Impact of Familial Hypertrophic Cardiomyopathy-Linked Mutations in the N-Terminus of the RLC on β-Myosin Cross-Bridge Mechanics

Abstract

Familial Hypertrophic Cardiomyopathy (FHC) is associated with mutations in sarcomeric proteins of which myosin regulatory light chain (RLC) is included. Here we studied the impact of the N-terminal FHC mutations on the molecular mechanism of β-Myosin heavy chain cross-bridge mechanics using the in vitro motility assay. To generate mutant β-Myosin, native pig RLC was depleted from porcine cardiac myosin heavy chain and reconstituted with mutant (A13T, F18L & E22K) or wild-type human RLC. We characterized the mutant myosin force and motion generation capability in the presence of a frictional load and thin filament regulatory proteins. All three mutants exhibited reductions in maximal filament velocity when tested with both calcium-regulated (40.5% ± 1.07, 28.9% ± 1.11, & 24.5% ± 1.14 A13T, F18L & E22K resp.) and unregulated filament (34.4% ± 0.8, 19.1% ± 0.9 & 5.6% ± 0.9 resp.) compared to wild-type.
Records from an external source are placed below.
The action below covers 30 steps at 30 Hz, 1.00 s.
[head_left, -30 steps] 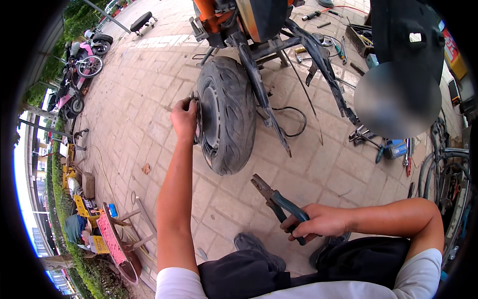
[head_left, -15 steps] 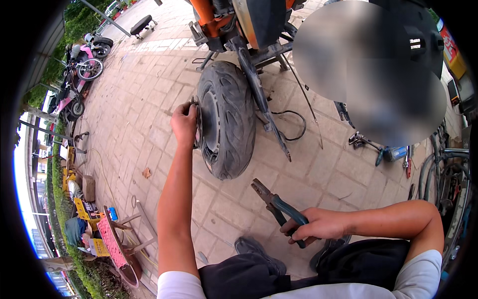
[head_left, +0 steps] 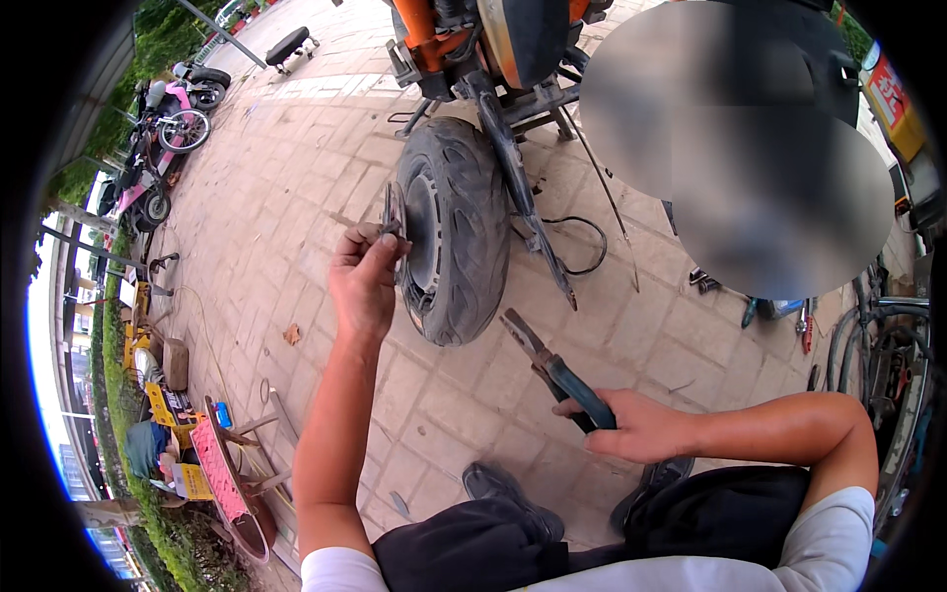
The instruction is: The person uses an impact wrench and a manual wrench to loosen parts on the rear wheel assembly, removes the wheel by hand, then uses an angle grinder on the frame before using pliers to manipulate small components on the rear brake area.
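Note:
A black scooter wheel (head_left: pixel 456 237) with a worn tyre stands upright on the paving beneath the orange scooter frame (head_left: pixel 424 44). At the wheel's left face, by its hub, my left hand (head_left: pixel 363 281) is closed in a pinch. A small dark piece shows at its fingertips, too little to name, in front of a flat metal part (head_left: pixel 394 209) at the hub. My right hand (head_left: pixel 641 426) is wrapped round green-handled pliers (head_left: pixel 567 383), lower right of the wheel. The jaws point up and left, apart from the tyre.
A dark swingarm (head_left: pixel 513 178) and a black cable (head_left: pixel 604 247) lie right of the wheel. A blurred person (head_left: pixel 779 168) is at the upper right, near hand tools (head_left: pixel 805 331). Parked two-wheelers (head_left: pixel 158 148) and a pink-topped bench (head_left: pixel 219 469) are on the left.
My left hand has drawn down and slightly back from the hub, its fingers now plainer to see. The pliers have swung upward, and their handles look closer together.

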### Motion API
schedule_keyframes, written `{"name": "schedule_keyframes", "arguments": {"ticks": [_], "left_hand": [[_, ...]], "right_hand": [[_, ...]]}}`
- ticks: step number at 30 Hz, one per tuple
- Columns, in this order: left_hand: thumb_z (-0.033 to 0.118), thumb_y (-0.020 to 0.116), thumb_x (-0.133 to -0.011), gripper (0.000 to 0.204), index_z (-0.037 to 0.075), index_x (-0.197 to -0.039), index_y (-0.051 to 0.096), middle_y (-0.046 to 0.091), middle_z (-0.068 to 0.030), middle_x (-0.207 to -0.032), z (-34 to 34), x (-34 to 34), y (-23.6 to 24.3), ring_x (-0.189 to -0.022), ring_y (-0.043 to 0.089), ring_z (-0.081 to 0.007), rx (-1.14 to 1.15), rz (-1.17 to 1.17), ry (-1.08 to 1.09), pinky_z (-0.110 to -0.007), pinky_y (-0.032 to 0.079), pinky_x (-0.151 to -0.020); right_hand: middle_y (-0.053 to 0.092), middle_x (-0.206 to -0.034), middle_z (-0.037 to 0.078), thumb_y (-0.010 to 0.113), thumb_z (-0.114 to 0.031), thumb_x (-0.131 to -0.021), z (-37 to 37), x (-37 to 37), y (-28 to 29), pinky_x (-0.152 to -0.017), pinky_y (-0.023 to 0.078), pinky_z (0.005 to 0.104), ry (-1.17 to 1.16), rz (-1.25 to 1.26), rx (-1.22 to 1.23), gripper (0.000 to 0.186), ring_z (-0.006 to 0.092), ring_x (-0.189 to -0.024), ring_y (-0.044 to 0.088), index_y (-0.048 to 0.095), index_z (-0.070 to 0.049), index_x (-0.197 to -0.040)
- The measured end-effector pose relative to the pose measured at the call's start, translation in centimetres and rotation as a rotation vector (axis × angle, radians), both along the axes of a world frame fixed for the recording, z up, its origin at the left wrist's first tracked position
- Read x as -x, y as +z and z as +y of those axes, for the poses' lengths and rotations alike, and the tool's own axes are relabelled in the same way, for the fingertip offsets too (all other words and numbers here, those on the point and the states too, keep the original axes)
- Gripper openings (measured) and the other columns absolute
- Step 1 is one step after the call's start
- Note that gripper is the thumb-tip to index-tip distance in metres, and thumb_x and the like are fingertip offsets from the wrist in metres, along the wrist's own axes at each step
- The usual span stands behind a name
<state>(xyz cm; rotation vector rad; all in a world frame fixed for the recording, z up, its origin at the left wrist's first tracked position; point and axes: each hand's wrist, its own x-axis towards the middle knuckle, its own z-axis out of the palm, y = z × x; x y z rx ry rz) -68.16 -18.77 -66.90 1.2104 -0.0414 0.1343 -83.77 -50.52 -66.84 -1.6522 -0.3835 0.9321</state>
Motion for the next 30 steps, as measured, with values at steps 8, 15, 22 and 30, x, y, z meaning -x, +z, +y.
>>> {"name": "schedule_keyframes", "arguments": {"ticks": [8, 15, 22, 30], "left_hand": [[0.002, 0.069, -0.085, 0.019, -0.001, -0.103, 0.061, 0.065, -0.0049, -0.088, -8.5, 6.3, 2.9, -0.079, 0.062, -0.0121, -0.132, -0.009, -0.254, -0.026, 0.050, -0.075], [0.000, 0.070, -0.084, 0.017, -0.001, -0.098, 0.062, 0.064, -0.0032, -0.092, -18.2, 7.0, 1.7, -0.082, 0.059, -0.0090, -0.224, -0.209, -0.413, -0.022, 0.048, -0.075], [0.002, 0.070, -0.085, 0.015, -0.002, -0.098, 0.063, 0.062, -0.0021, -0.092, -27.1, 6.7, 1.4, -0.083, 0.056, -0.0073, -0.207, -0.252, -0.627, -0.021, 0.047, -0.075], [0.001, 0.070, -0.085, 0.014, -0.001, -0.096, 0.062, 0.061, -0.0017, -0.091, -32.4, 6.5, 3.0, -0.080, 0.056, -0.0068, -0.128, -0.239, -0.768, -0.021, 0.047, -0.072]], "right_hand": [[0.055, -0.094, 0.012, 0.053, -0.010, -0.079, -1.2, 0.2, 1.8, -0.082, 0.043, 0.0338, -0.236, -0.186, -0.081, 0.053, 0.0216, -0.090, 0.054, 0.047, -0.001, -0.131], [0.050, -0.092, 0.006, 0.054, -0.005, -0.079, -6.2, 4.3, 3.3, -0.079, 0.043, 0.0311, -0.472, -0.106, -0.090, 0.054, 0.0150, -0.085, 0.048, 0.046, -0.002, -0.133], [0.054, -0.102, 0.008, 0.055, -0.009, -0.079, -11.9, 8.5, 6.0, -0.083, 0.043, 0.0311, -0.701, -0.033, 0.022, 0.058, 0.0161, -0.092, 0.051, 0.045, -0.002, -0.135], [0.053, -0.123, 0.016, 0.055, -0.011, -0.078, -14.9, 10.2, 10.1, -0.098, 0.041, 0.0340, -0.756, -0.017, 0.048, 0.057, 0.0225, -0.114, 0.051, 0.046, -0.001, -0.134]]}}
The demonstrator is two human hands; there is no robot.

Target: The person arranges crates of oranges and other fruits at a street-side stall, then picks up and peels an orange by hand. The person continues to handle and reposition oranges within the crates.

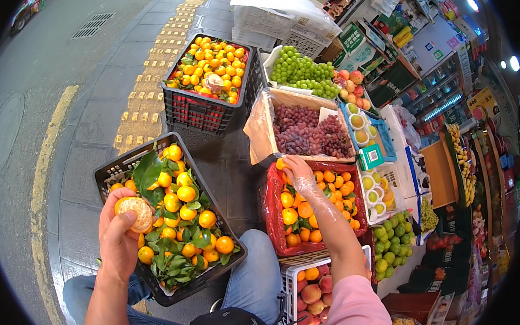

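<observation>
Black plastic crate (pixel 210 277) of leafy orange mandarins (pixel 186 193); red-plastic-lined crate (pixel 273 215) to its right. Left hand (pixel 114 234) curled round fruit; right hand (pixel 300 173) pinching. Partly peeled round mandarin (pixel 137 212), above black crate — pale face toward camera, no clear long axis, some skin left. Pinched small orange piece (pixel 281 163) — can't tell what.

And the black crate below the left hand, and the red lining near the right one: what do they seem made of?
Black crate: probably moulded plastic, matte, judging by its even colour and rounded corners. Red lining: seemingly thin plastic film, since it looks glossy and creased.
</observation>
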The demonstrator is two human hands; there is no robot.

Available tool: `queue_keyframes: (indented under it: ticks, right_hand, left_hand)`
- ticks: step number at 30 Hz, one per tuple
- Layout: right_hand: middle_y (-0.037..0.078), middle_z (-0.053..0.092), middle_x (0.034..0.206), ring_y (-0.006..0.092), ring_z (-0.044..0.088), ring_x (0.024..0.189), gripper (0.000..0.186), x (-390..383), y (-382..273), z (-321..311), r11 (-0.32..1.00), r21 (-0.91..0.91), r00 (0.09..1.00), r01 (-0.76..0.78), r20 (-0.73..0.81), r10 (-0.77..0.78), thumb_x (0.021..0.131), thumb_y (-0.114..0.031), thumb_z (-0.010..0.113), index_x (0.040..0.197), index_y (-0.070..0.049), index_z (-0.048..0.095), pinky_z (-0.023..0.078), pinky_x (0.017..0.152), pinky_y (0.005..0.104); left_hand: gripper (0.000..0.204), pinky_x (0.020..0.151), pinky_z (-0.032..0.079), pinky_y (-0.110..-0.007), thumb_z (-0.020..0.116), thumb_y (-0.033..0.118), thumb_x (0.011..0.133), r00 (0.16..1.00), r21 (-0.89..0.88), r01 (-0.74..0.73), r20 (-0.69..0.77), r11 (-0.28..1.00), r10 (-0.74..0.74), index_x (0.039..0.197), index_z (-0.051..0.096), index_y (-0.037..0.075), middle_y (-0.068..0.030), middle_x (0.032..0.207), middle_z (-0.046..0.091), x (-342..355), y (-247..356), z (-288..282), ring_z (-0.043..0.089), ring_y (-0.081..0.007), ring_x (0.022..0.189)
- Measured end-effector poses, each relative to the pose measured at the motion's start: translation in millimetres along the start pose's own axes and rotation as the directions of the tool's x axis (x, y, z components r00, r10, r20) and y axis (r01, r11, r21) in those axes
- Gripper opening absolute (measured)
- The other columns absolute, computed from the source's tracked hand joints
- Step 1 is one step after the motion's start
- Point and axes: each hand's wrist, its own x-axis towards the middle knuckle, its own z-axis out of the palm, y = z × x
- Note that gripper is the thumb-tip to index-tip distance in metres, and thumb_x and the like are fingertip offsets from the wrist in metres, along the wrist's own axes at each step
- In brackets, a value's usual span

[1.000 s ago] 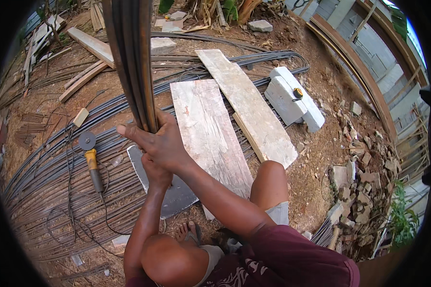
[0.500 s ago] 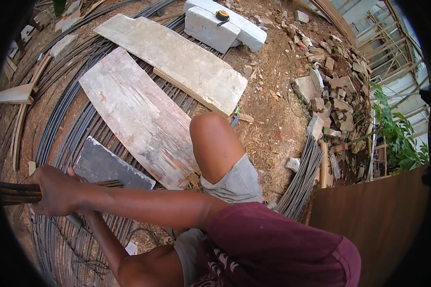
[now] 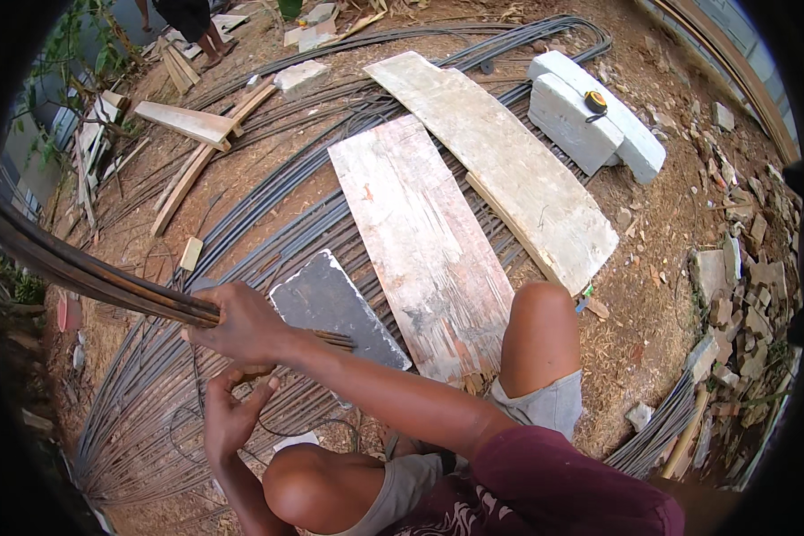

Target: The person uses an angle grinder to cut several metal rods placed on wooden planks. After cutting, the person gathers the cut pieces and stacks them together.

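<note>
My right hand (image 3: 252, 326) reaches across to the left and is closed around a bundle of dark steel rods (image 3: 107, 277). The rods run from the fist to the upper left, out past the rim. Behind the right wrist, several rod ends (image 3: 330, 339) stick out over a dark slab with chipped white edges (image 3: 335, 299). My left hand (image 3: 232, 411) is just below the right one, its fingers loosely curved and the thumb apart, and I see nothing in it. Beneath both hands spreads a wide layer of long steel rods (image 3: 161, 420) on the ground.
Two long, weathered boards (image 3: 420, 241) lie across the rods ahead. White blocks (image 3: 590, 116) farther off carry a yellow-and-black tape measure (image 3: 596, 103). Broken bricks (image 3: 750, 295) are heaped at the right, beside a bundle of thin rods (image 3: 657, 420). Another person (image 3: 188, 22) stands at the far left.
The view has swung left, bringing more of the held rods and the far-left person into sight. My left hand, earlier mostly hidden behind the right, now shows below it, apart.
</note>
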Motion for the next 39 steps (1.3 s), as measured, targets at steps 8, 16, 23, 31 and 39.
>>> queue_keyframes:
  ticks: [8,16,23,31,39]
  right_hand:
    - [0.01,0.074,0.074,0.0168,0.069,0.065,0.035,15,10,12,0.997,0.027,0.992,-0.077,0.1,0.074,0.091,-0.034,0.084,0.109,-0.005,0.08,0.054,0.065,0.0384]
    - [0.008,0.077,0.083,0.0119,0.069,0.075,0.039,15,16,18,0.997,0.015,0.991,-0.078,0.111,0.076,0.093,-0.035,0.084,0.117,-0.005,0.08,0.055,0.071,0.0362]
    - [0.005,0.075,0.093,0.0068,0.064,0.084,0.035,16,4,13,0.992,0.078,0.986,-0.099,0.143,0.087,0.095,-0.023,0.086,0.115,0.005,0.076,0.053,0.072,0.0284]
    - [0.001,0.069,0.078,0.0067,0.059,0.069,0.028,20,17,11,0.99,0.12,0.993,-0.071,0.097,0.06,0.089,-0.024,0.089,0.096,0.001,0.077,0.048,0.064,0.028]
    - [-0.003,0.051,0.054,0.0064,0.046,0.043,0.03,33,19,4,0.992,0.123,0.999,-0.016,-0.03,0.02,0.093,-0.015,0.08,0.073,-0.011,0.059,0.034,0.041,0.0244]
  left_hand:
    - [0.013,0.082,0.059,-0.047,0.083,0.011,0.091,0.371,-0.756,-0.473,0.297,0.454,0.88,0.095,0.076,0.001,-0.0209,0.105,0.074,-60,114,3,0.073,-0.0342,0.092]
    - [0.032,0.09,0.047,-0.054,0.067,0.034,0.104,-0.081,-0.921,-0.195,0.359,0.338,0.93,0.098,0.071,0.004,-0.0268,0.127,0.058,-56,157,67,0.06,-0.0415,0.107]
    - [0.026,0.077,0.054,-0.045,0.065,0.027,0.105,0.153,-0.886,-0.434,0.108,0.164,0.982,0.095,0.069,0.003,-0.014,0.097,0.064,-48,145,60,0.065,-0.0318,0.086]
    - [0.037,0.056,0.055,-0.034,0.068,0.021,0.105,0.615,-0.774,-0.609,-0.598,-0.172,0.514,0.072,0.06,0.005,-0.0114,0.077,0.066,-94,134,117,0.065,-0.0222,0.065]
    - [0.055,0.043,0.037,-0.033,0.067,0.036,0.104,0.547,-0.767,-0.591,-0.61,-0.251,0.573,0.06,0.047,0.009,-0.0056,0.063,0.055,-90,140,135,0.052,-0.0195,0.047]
Furthermore, all three mutants displayed reductions in calcium sensitivity (pCa 50) (∼5.13%, ∼6.52% & ∼4.50% resp.) as well as cooperative activation (∼22%, ∼42% & ∼34% resp.) of regulated velocity. These results suggest that the known FHC mutants on the N-terminus of the RLC affect formation of strong binding cross-bridges thereby reducing maximal force production. This work is supported by grants to the following people HL077280 (JM) HL071778 (D S-C).